# THE TASK
What you need to produce from the material below is an exact transcription of the lines from the one with "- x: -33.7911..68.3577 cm" through the one with "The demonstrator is", both included, and no other line.

# DATASET CONTENT
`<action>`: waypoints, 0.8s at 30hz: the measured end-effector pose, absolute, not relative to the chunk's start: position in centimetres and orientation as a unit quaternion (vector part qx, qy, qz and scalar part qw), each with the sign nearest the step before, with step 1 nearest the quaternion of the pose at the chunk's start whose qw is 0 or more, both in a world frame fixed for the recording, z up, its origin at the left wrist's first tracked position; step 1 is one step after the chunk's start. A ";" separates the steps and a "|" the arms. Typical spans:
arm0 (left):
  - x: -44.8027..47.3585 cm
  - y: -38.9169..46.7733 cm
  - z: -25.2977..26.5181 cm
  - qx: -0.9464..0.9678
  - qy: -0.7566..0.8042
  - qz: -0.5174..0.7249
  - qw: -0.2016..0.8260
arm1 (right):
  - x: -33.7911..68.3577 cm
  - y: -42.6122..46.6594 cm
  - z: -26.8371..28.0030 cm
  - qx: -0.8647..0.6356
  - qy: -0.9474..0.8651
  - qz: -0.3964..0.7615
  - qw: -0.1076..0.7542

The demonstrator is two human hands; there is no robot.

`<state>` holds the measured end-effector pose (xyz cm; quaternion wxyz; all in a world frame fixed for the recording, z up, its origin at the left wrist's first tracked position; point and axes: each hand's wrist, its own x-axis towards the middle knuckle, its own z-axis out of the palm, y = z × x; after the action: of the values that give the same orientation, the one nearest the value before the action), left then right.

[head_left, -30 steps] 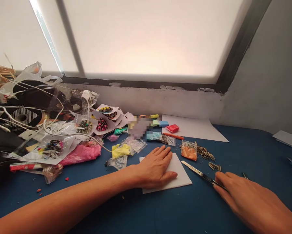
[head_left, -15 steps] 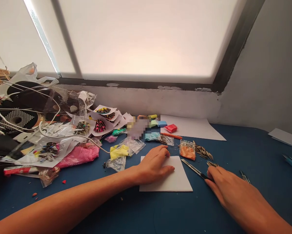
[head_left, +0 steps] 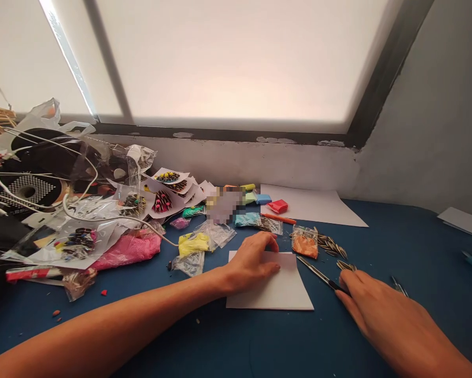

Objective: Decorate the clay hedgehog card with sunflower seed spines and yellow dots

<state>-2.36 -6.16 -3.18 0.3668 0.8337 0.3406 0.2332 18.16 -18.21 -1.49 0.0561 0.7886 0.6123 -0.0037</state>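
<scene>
A white sheet of paper (head_left: 275, 294), perhaps folded or stacked, lies flat on the blue table before me. My left hand (head_left: 255, 262) rests over its upper left part, fingers bent downward and thumb apart from them. To the paper's right, my right hand (head_left: 381, 310) pinches the black handle end of a slim craft knife (head_left: 318, 272) between thumb and index finger. The knife's silver end points up and left, lying close to the table beside the paper. Striped sunflower seeds (head_left: 332, 247) are scattered just beyond my right hand, next to a small bag of orange clay (head_left: 304, 244).
Bags of yellow clay (head_left: 192, 243) and pink clay (head_left: 129, 248) lie leftward, near a tangle of white cable (head_left: 113, 218) and plastic bags. A larger white sheet (head_left: 318, 205) and a red packet (head_left: 278, 206) are at the back. Folded paper (head_left: 462, 221) sits far right.
My left hand's fingers have bent more and lifted slightly at the knuckles. My right hand stays on the knife handle, and the whole view has shifted a little.
</scene>
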 end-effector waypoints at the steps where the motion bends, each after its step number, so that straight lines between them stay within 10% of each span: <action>1: -2.3 -6.1 -3.4 0.838 0.335 0.237 0.360 | 18.3 -18.2 -1.6 0.785 0.617 0.002 0.051; 24: -2.5 -5.6 -3.2 0.884 0.289 0.263 0.257 | 20.8 -18.2 -2.1 0.684 0.727 -0.006 -0.059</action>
<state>-2.54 -5.58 -3.20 0.2571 0.8838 0.2894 0.2627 20.83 -18.21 -2.15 -0.0588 0.6839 0.7272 -0.0057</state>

# RESPONSE
  - x: -33.7911..68.3577 cm
  - y: -42.6122..46.6594 cm
  - z: -26.8371..28.0030 cm
  - qx: -0.8647..0.6356
  - qy: -0.9474..0.8651
  - qz: -0.3964..0.7615
  - qw: -0.1076..0.7542

The demonstrator is two human hands; there is no robot.

Nothing else is part of this exercise.